Hyper-V hypes up Windows 8 release

It is a rumor no more. That right folks, Microsoft confirmed Sept. 7 that its Hyper-V hypervisor will be included in Windows 8, for which little else is known (to see a list of features expected in Windows 8 see page 3).

The announcement, in a "building Windows 8" blog post, confirms early sleuth work by veteran Microsoft watcher Mary-Jo Foley. She tracked the idea back to a 2009 mention by a Microsoft executive. Microsoft already provides Hyper-V for its Windows Server 2008 and Windows Server 2008 R2 products, but client OS integration was just at the rumor level previously.
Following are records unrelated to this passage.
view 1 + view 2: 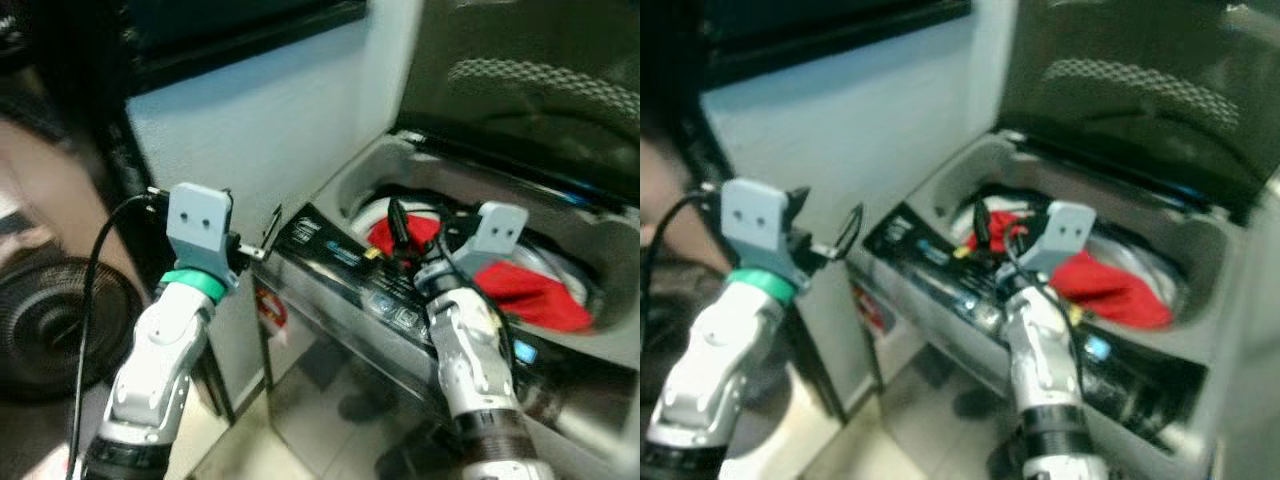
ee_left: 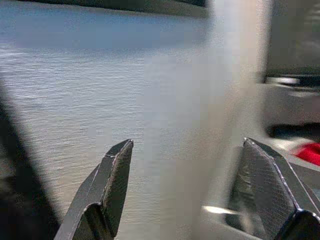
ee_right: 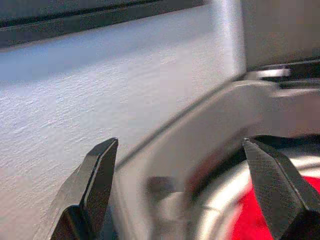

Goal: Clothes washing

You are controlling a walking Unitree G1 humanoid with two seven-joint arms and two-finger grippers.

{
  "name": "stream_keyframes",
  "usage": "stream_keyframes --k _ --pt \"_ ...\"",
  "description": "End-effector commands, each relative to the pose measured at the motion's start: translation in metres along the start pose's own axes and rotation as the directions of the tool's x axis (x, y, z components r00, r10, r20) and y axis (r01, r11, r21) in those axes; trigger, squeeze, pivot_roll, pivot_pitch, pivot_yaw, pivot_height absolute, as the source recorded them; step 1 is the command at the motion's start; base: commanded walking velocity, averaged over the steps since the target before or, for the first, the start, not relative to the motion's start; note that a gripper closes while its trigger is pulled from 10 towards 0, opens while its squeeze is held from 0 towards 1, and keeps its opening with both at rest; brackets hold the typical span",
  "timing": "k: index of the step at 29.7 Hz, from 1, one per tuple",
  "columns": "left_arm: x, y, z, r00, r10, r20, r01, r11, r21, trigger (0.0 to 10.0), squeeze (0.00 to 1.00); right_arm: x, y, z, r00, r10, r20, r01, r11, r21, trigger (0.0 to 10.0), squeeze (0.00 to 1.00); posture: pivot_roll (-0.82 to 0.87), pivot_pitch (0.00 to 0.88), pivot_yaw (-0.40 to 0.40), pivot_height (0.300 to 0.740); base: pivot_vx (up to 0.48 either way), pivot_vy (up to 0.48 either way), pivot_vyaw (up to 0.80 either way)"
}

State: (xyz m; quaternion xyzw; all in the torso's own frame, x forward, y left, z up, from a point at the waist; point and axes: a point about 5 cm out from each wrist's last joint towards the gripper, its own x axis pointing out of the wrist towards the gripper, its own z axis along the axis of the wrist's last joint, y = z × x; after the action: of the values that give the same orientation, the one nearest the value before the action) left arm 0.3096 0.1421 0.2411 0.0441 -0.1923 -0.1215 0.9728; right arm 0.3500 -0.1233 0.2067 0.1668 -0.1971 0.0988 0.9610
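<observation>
washer: top-loading washing machine (image 1: 330,300) fills the right half of the head view, tilted across the frame; dark lid (image 1: 530,80) raised at upper right; black control strip (image 1: 350,265) along the near edge, centre frame
clothes: red garment (image 1: 525,290) lies inside the drum at right of centre, bunched against the pale drum rim (image 3: 220,200); a second patch of red shows just beside it toward the centre, whether one piece or two i cannot tell
right gripper: right gripper (image 3: 180,190) sits over the near edge of the tub, centre right of the head view; fingers (image 3: 277,182) spread wide and empty, the red cloth showing past one of them, not touching
left gripper: left gripper (image 2: 185,190) is held up at left of centre, beside the machine's corner and facing the pale wall (image 1: 260,120); fingers (image 2: 112,180) parted, gripping nothing
surroundings: dark round fan-like shape (image 1: 60,320) at lower left; blurred pale form at far left, too smeared to name
step in hand: judging by the cloth already in the drum and both grippers empty, loading looks done or nearly so
next move: likely bringing the lid down or reaching the control strip; either calls for clearing the right arm from the tub opening first; blur makes the button positions hard to read
</observation>
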Motion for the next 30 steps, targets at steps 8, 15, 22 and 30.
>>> stream_keyframes --k 8,15,22,30 --pt "-0.0008 -0.0047 -0.0019 1.000 -0.019 -0.008 0.019 1.000 -0.006 10.0 0.00 -0.0054 -0.0084 -0.0055 0.999 -0.035 -0.025 0.035 0.999 0.002 10.0 0.00 0.05 0.000 0.019 0.740 0.000 0.000 0.78" --pt "-0.0009 -0.0046 -0.0022 1.000 -0.019 -0.010 0.019 1.000 -0.005 10.0 0.00 -0.0063 -0.0099 -0.0057 0.999 -0.043 -0.025 0.044 0.999 0.004 10.0 0.00 0.05 0.000 0.021 0.740 0.000 0.000 0.75" --pt "-0.0009 -0.0040 -0.0024 1.000 -0.012 -0.015 0.012 1.000 -0.008 10.0 0.00 -0.0061 -0.0097 -0.0057 0.999 -0.043 -0.025 0.043 0.999 0.001 10.0 0.00 0.06 0.000 0.022 0.740 0.000 0.000 0.77" --pt "-0.0006 -0.0023 -0.0023 1.000 -0.002 -0.019 0.002 1.000 -0.009 10.0 0.00 -0.0058 -0.0084 -0.0064 0.999 -0.040 -0.026 0.040 0.999 0.004 10.0 0.00 0.06 0.000 0.022 0.740 0.000 0.000 0.77"
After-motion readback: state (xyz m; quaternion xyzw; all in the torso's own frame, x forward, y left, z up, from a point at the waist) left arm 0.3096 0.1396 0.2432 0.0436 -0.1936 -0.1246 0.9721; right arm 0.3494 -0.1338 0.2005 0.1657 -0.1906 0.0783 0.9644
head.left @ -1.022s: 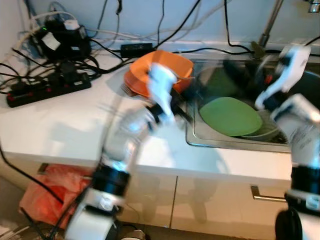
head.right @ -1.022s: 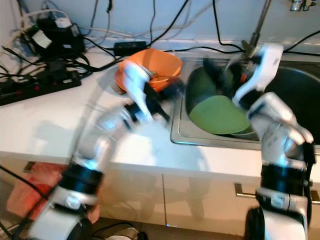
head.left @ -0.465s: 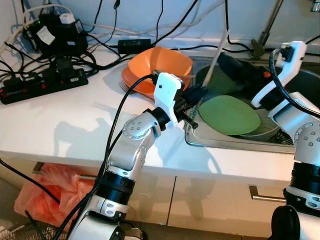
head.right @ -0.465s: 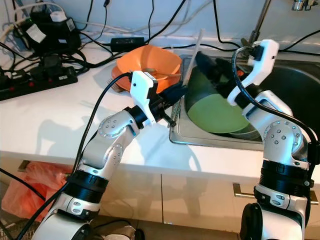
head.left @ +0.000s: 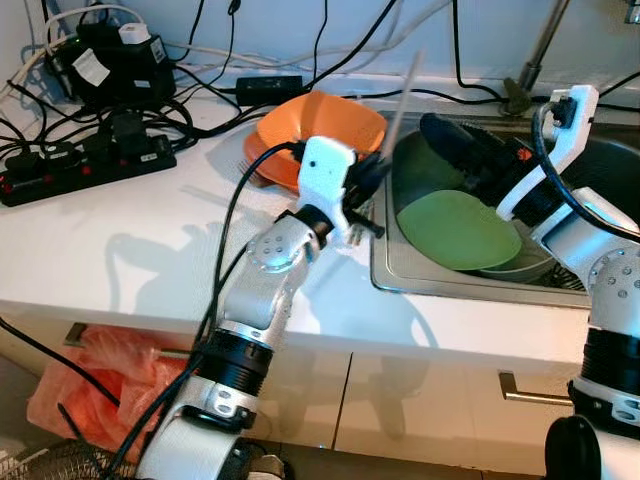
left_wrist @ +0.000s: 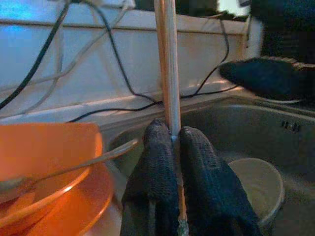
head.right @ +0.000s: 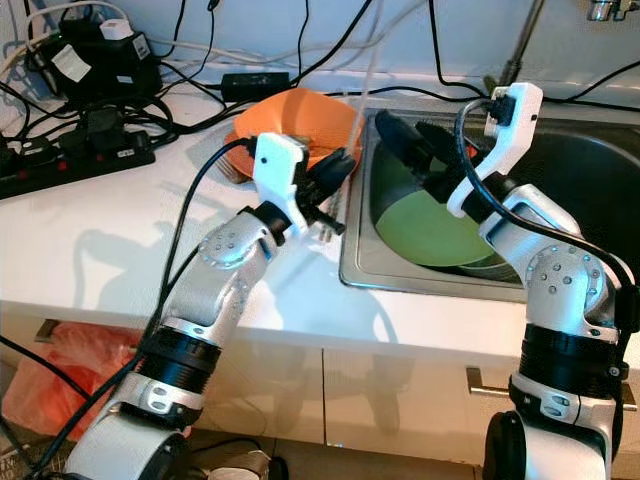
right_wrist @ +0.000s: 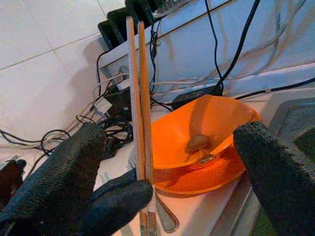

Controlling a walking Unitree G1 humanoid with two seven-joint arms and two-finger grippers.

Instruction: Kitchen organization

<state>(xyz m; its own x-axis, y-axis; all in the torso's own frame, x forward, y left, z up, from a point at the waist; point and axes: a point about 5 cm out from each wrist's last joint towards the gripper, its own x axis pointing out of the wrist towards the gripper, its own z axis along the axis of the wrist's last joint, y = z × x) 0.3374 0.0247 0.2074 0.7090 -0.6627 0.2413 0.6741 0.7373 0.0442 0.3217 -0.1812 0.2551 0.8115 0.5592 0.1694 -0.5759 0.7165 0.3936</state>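
Observation:
My left gripper [head.left: 368, 175] is shut on a pair of wooden chopsticks [left_wrist: 167, 64], which stand nearly upright over the sink's left edge. The left wrist view shows both black fingers [left_wrist: 157, 162] pressed on the sticks. Just left of them an orange bowl [head.left: 320, 125] with a spoon [left_wrist: 74, 164] in it rests on an orange plate [head.left: 268, 165]. My right gripper [right_wrist: 167, 167] is open above the sink, close to the right of the chopsticks [right_wrist: 138, 98] and facing the bowl. A green plate [head.left: 455, 228] lies in the sink [head.left: 450, 285].
Power strips and tangled black cables [head.left: 80, 170] crowd the counter's back left. The faucet [head.left: 530, 60] rises behind the sink. A bowl [left_wrist: 256, 182] sits in the basin under the green plate. White counter [head.left: 130, 260] lies bare in front. A red bag [head.left: 90, 385] is on the floor.
The blur of the head views has gone. My left gripper has raised the chopsticks and swung them left toward the orange bowl. My right gripper has shifted slightly left.

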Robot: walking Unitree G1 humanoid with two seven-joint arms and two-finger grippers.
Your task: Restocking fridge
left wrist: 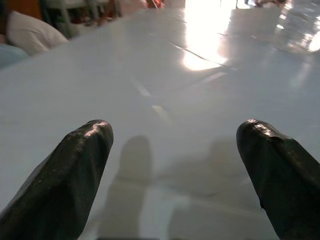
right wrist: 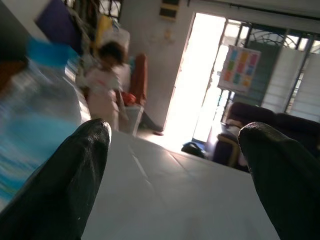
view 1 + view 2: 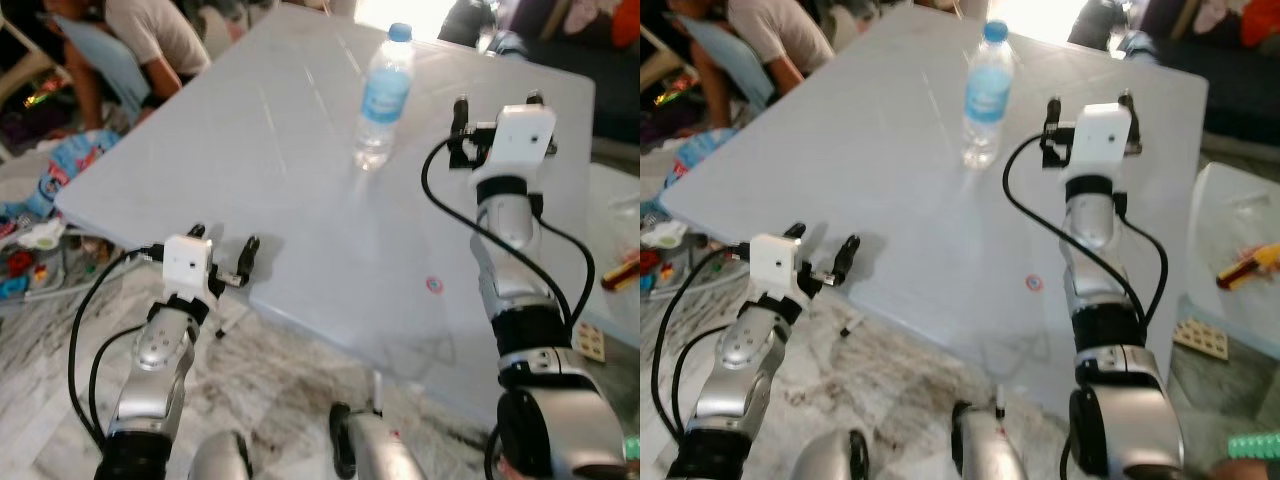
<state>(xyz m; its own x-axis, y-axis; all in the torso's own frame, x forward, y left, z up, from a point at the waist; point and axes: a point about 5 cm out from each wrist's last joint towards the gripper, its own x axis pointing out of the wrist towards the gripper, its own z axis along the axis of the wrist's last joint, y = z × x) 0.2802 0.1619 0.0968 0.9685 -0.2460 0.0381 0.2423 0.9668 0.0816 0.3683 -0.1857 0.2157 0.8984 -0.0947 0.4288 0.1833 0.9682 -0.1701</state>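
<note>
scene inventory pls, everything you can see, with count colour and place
bottle: 1, clear with blue cap and label, upright on the table's far half
table: 1, pale grey, before the robot
sticker: 1, small red and blue, on the table near its front edge
toys: several, mixed colours, on the floor at left
person: 1, grey shirt, bent over beyond the table's left corner
left gripper: 1, black fingers, open at the table's near edge
right gripper: 1, black fingers, open, raised right of the bottle

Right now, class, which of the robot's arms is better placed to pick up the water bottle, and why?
The right. The right gripper is open, raised over the table beside the water bottle, which stands upright. The left gripper, also open, sits at the table's near edge, much farther from it.
</note>
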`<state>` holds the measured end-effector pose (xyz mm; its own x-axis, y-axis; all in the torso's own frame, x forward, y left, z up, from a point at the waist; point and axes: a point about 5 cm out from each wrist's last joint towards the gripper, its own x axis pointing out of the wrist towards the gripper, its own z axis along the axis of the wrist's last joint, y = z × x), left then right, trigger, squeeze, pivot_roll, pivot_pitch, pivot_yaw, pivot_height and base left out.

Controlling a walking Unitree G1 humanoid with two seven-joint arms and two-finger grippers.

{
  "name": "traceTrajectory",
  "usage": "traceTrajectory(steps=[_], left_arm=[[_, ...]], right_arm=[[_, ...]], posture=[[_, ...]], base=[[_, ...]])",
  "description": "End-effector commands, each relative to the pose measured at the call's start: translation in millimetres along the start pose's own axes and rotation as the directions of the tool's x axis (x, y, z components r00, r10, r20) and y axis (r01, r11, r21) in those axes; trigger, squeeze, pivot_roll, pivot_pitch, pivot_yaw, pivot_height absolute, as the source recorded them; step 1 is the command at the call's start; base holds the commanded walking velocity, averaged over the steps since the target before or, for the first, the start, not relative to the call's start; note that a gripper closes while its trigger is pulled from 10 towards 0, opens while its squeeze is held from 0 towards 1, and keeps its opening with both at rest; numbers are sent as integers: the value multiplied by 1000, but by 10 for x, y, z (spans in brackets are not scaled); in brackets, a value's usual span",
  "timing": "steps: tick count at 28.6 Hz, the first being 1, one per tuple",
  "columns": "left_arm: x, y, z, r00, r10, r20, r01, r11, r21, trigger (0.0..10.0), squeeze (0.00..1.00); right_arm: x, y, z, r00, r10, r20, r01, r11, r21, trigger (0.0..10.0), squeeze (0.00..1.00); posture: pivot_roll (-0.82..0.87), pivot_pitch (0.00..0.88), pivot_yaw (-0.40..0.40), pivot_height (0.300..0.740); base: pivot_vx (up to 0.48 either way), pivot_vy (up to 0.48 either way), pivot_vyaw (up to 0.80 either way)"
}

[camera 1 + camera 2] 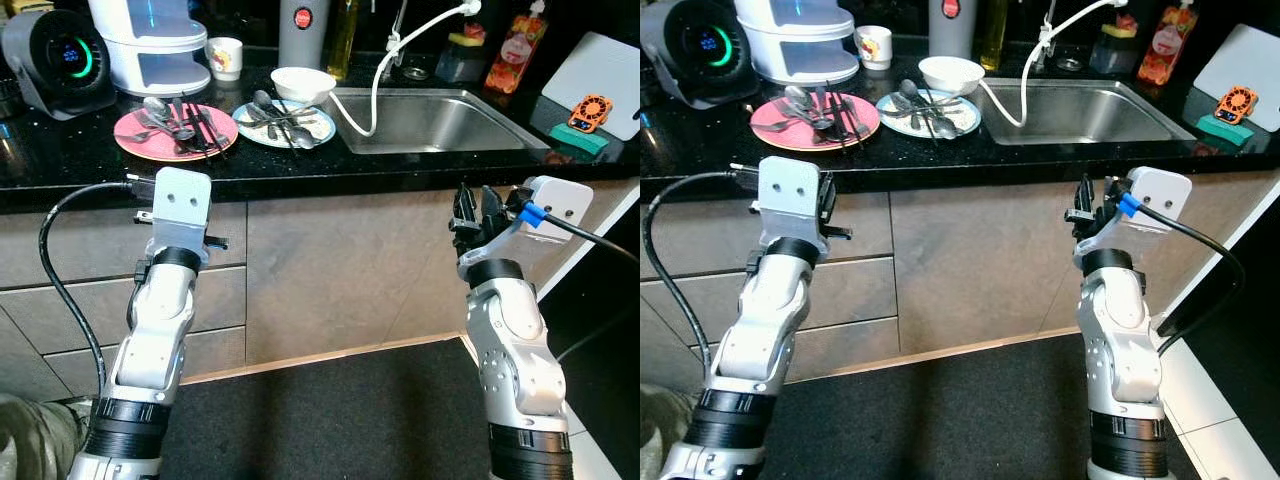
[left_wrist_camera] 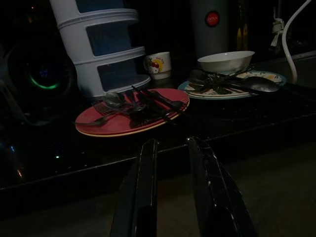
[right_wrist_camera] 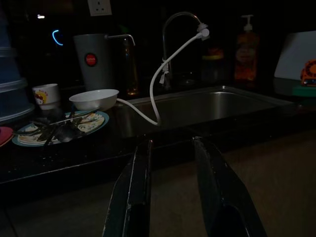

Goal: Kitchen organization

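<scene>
On the black counter [image 1: 70, 155] lies a red plate [image 1: 140, 142] with forks, spoons and knives on it. Beside it a blue-rimmed plate [image 1: 318, 128] holds several spoons, and a white bowl [image 1: 303, 83] rests on its far edge. A steel sink [image 1: 430, 120] is to the right, with a white hose [image 1: 380, 75] hanging into it. My left gripper [image 2: 170, 143] is held below the counter edge in front of the red plate, open and holding nothing. My right gripper [image 1: 476, 212] is raised below the sink front, also open and holding nothing.
A white stacked appliance [image 1: 155, 40], a black device with a green ring [image 1: 60, 60], a small mug [image 1: 225, 57] and a steel flask [image 1: 303, 30] stand at the back. A soap bottle [image 1: 515, 50], a white board [image 1: 600, 70] and a green sponge [image 1: 578, 138] are at the right. Cabinet fronts [image 1: 330, 270] and a dark mat [image 1: 330, 420] lie below.
</scene>
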<state>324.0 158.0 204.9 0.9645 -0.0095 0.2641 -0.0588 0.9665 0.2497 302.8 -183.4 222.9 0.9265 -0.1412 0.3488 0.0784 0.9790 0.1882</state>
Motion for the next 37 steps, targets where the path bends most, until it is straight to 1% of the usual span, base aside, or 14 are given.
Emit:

Bringing Hyper-V to Windows 8, its still-under-wraps client OS, took some engineering savvy to pull off, according to Matthew John, a program manager on the Microsoft Hyper-V team, in the blog post. He describes the architectural thinking behind a Microsoft "bridge" solution that enables Wi-Fi packets to move from the external world into a virtual machine running on Windows 8. Microsoft worked out a solution that enables an external network switch to work with a physical network interface controller, for instance.

The Hyper-V integration into the client OS will allow users to run 32-bit and 64-bit virtual machines on top of Windows 8 running on x86 metal. It will allow software developers to work with multiple environments, while IT pros will be able to leverage desktop virtualization for different test configurations, John noted. However, Hyper-V on Windows 8 will still have some limitations, which John described:

  • Apps dependent on hardware (for example, BitLocker and Measured Boot) will not work well in a virtual machine;
  • Apps with low latencies (below 10 milliseconds), such as music-mixing apps, could have issues in a virtual machine; and
  • Games requiring graphics processing units might not work well.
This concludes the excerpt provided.